→ Problem description
An exact copy of all the data is required, with pictures left out.

→ Data provided
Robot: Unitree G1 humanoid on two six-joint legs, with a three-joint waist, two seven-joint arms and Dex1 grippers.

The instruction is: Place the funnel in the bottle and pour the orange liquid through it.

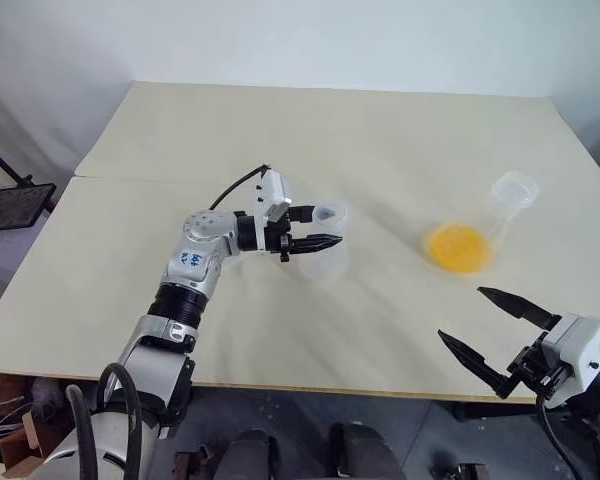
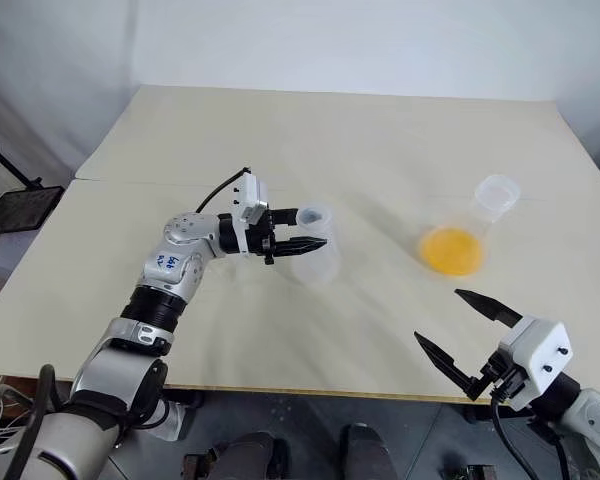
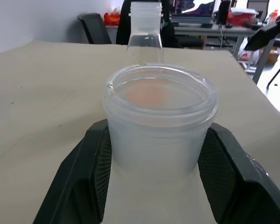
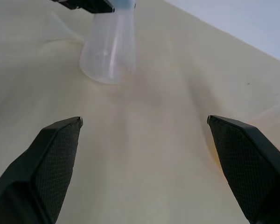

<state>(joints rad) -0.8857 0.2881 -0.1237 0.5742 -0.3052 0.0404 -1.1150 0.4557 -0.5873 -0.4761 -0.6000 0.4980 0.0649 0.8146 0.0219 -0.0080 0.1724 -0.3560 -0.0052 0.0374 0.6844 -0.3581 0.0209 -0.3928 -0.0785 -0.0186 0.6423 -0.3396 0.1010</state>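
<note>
while left pincer [image 1: 325,228] grips bottle [image 1: 323,250], flask [image 1: 480,232] of orange liquid [image 1: 458,248] beside, right pincer [image 1: 490,325] wide

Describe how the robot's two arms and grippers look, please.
Both arms are silver-grey metal with black joint rings. The left arm carries small blue markings and a black cable looping to a white wrist block. Each gripper, left gripper and right gripper, has two black pointed fingers with textured pads.

Frosted bottle [image 3: 159,135] upright mid-table, orange liquid [image 1: 459,248] in a clear flask well apart
</note>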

→ Response
Robot: Unitree G1 humanoid on two six-joint legs, with a three-joint waist, two seven-joint arms and Dex1 grippers.

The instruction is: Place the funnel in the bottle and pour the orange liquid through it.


<state>(joints rad) -0.8857 0.2881 -0.1237 0.5742 -0.3052 0.0404 -1.1150 0.4557 -0.5873 -0.4761 -0.6000 0.4980 0.0649 0.8146 0.0219 -0.0080 0.1724 -0.3560 -0.0052 0.0374 0.6844 -0.3581 0.0209 -0.3928 -0.0785 -0.0186 0.6423 -0.3396 0.1010</state>
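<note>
while left pincer [image 1: 325,228] grips bottle [image 1: 323,250], flask [image 1: 480,232] of orange liquid [image 1: 458,248] beside, right pincer [image 1: 490,325] wide

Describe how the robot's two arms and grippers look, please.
Both arms are silver-grey metal with black joint rings. The left arm carries small blue markings and a black cable looping to a white wrist block. Each gripper, left gripper and right gripper, has two black pointed fingers with textured pads.

Frosted bottle [image 3: 159,135] upright mid-table, orange liquid [image 1: 459,248] in a clear flask well apart
</note>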

The exercise is done, with nothing more to add.